▶ EXERCISE DIRECTIONS
Go through the data below and transcribe it exactly. Omit the images.

━━━━━ DATA BLOCK

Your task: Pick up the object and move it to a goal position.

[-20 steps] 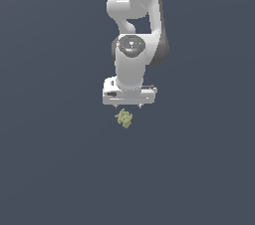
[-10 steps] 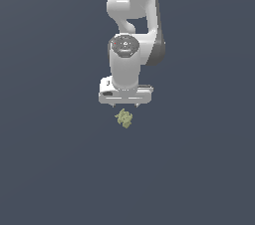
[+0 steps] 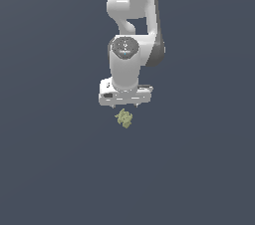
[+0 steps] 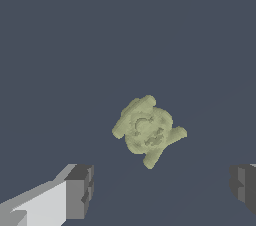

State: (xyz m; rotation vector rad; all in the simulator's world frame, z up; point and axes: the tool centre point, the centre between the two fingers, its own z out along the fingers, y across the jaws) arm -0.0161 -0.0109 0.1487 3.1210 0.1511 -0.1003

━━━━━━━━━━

▶ SOLUTION
Your task: Pick up the object and move it to a goal position.

[-20 steps] 
[-10 steps] 
[+0 steps] 
[+0 steps] 

State: (xyz m; rotation vector rad; all in the simulator's world frame, z up; point and axes: the tool centre point, the centre between the two fingers, its own z out along the fingers, y across the jaws) arm -0.0161 -0.0109 0.1487 3.1210 0.1511 -0.1003

The output for this exercise is now complete.